Marylise Léon a souligné que le gouvernement disposait d’une marge de manœuvre pour prioriser les dossiers. « Le calendrier est connu depuis longtemps et on ne s’est pas beaucoup pressé », a-t-elle déploré. Pour la CFDT, cette lenteur est d’autant plus incompréhensible que la directive européenne pourrait, selon elle, apporter des solutions concrètes aux inégalités persistantes sur le marché du travail.

Et maintenant ?

La question d’une relance des négociations salariales dans les entreprises et la fonction publique devrait revenir au cœur des débats sociaux dans les prochaines semaines, alors que la hausse du Smic du 1er juin ne suffira probablement pas à résoudre les tensions sur le pouvoir d’achat. Côté gouvernemental, la transposition de la directive européenne sur la transparence salariale reste un dossier à suivre de près, avec une possible accélération du calendrier si la pression syndicale s’intensifie. Enfin, les prochaines négociations de branche, prévues dans plusieurs secteurs, pourraient devenir le théâtre de nouveaux conflits si les employeurs ne répondent pas aux attentes des salariés.
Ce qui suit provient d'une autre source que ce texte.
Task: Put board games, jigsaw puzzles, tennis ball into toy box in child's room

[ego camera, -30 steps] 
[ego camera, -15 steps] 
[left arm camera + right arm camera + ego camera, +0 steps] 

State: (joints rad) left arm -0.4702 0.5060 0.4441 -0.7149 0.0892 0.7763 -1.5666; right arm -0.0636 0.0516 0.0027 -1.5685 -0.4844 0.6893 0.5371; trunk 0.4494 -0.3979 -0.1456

En attendant, les salariés dont les grilles démarrent sous le Smic, dans des secteurs comme l’hospitalisation privée ou les jardineries, pourraient voir leur situation se dégrader encore davantage, faute d’augmentations significatives. La CFDT, qui a déjà posé ses revendications sur la table, pourrait multiplier les actions si aucune avancée concrète n’est enregistrée d’ici l’été.

La revalorisation du Smic est calculée en fonction de l’inflation, mais elle ne corrige pas les écarts existants dans certaines branches professionnelles où les grilles salariales démarrent encore sous ce seuil. De plus, dans la fonction publique, certains agents peuvent rester jusqu’à 19 ans sans augmentation, malgré cette hausse automatique.